*WHAT NEEDS TO BE DONE*: Reproduce, exactly and in full, the lines from the one with "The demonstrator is" through the one with "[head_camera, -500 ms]" in the data below; drop pictures.

##############################

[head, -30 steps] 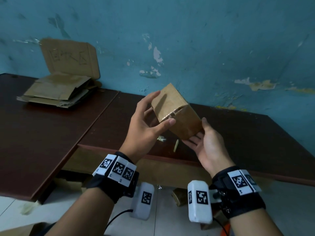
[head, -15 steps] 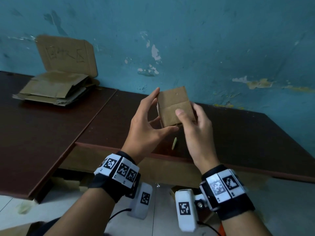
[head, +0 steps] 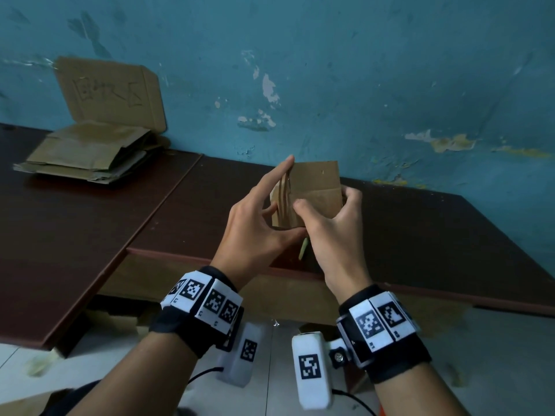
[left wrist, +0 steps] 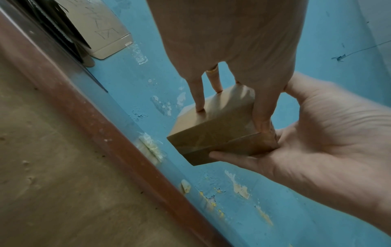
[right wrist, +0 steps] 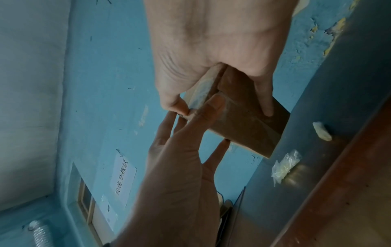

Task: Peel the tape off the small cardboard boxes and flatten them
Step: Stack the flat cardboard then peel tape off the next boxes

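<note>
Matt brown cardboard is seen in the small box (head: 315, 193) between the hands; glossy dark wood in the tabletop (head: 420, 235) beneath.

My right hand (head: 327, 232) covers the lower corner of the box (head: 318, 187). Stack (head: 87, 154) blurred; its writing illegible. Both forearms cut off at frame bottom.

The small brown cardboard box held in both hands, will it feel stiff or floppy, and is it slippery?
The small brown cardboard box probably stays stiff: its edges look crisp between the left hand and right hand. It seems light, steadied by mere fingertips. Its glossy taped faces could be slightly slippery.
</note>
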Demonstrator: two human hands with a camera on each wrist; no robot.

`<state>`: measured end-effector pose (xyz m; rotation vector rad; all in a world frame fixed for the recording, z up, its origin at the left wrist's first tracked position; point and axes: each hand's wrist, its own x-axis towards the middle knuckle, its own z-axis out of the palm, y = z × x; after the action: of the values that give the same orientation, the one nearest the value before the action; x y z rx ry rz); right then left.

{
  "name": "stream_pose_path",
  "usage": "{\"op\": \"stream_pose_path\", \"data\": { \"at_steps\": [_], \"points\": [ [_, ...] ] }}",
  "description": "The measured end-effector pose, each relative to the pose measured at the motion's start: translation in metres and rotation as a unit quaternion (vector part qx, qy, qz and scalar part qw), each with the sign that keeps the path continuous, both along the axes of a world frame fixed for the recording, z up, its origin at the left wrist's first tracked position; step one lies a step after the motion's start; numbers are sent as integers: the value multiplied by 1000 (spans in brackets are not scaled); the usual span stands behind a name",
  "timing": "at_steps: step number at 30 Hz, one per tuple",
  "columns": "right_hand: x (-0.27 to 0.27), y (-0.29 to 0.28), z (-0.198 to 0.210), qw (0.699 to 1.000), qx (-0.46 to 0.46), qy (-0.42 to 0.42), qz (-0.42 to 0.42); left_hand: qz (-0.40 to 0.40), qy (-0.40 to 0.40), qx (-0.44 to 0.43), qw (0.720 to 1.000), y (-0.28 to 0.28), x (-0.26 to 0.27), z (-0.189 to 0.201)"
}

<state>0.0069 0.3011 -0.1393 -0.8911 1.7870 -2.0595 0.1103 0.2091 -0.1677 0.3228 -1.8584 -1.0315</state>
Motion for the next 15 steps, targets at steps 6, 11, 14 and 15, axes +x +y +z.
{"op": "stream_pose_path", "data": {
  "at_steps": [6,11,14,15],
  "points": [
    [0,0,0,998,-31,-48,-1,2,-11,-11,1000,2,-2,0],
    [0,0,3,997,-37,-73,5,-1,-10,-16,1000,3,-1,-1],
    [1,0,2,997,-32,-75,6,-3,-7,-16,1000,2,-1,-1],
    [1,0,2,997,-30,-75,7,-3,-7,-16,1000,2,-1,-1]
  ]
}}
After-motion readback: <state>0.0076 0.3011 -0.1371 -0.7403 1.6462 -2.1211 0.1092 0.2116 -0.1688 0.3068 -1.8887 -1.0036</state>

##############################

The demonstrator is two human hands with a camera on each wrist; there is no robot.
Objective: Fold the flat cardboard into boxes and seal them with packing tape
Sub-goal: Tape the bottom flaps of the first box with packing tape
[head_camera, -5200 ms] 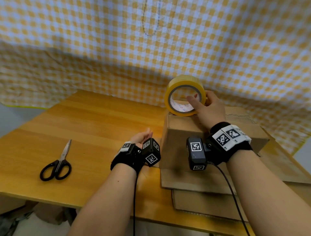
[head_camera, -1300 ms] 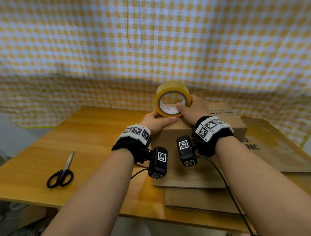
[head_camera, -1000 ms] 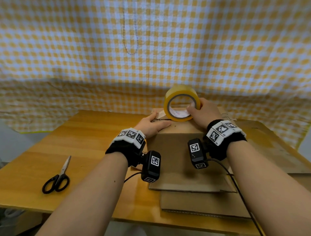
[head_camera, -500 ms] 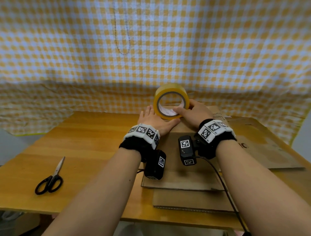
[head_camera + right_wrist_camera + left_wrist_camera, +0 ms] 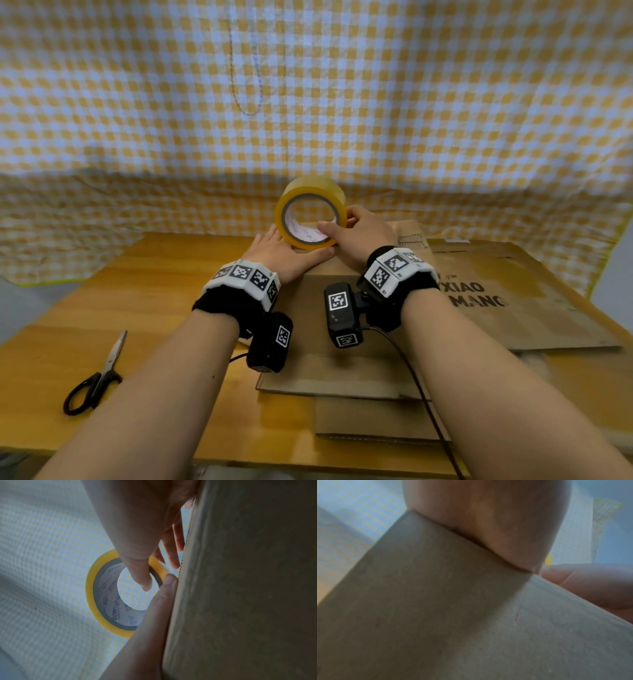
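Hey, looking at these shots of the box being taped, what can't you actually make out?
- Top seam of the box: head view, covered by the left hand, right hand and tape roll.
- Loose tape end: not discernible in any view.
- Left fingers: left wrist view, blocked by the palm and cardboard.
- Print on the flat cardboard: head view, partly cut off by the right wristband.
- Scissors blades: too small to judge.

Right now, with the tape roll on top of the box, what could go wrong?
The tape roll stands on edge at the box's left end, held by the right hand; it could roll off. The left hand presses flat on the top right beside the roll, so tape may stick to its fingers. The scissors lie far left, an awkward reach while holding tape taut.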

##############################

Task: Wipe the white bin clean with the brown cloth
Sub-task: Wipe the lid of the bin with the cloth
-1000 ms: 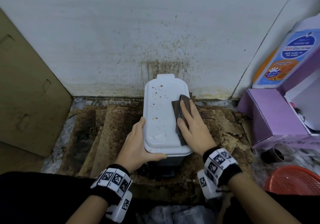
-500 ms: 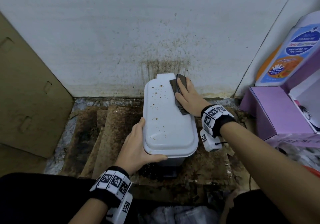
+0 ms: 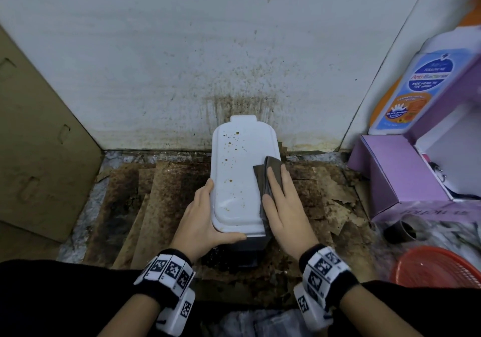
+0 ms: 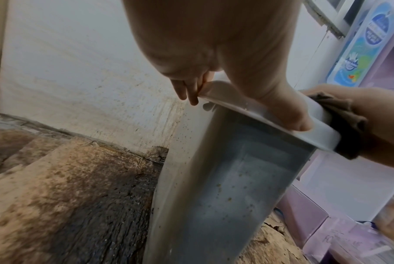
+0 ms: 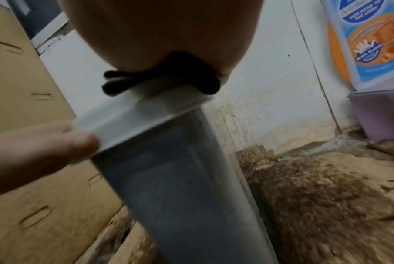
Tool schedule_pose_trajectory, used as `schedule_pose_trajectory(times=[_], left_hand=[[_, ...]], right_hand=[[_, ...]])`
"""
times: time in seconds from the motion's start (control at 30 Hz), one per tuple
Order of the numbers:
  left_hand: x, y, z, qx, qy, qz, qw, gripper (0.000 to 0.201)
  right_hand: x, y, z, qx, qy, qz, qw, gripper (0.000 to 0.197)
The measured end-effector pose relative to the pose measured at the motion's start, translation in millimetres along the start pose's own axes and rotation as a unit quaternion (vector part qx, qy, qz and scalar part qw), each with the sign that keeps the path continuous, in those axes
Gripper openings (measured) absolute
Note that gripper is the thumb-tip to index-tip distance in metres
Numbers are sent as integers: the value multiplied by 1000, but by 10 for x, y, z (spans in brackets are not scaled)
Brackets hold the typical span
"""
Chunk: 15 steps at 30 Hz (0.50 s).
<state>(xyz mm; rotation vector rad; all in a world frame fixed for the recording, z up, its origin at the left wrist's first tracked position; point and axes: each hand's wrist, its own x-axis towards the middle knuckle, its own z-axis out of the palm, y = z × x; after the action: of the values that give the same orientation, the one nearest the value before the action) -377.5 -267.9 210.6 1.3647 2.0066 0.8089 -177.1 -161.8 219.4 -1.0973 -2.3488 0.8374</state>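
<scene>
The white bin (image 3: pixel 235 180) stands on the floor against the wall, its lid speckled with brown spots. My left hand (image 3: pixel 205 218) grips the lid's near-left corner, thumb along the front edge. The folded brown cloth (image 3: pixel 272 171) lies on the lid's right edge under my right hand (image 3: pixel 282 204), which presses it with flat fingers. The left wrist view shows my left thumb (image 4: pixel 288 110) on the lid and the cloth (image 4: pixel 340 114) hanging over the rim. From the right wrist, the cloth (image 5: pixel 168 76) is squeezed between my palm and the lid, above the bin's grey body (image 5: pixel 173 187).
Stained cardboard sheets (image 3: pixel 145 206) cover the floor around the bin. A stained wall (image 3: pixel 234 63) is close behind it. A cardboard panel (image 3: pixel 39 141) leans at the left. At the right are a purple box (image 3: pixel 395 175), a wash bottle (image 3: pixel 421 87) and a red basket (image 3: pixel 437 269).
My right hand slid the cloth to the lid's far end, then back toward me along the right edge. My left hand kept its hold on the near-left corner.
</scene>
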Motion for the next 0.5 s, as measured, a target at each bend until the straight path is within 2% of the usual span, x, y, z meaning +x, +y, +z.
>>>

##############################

*COMPLETED EXERCISE*:
The demonstrator is two human hands with a camera on each wrist; there is no robot.
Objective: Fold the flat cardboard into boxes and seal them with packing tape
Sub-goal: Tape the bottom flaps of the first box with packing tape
[head_camera, -5200 ms] 
[head_camera, -1300 ms] 
[head_camera, -1000 ms] 
[head_camera, -500 ms] 

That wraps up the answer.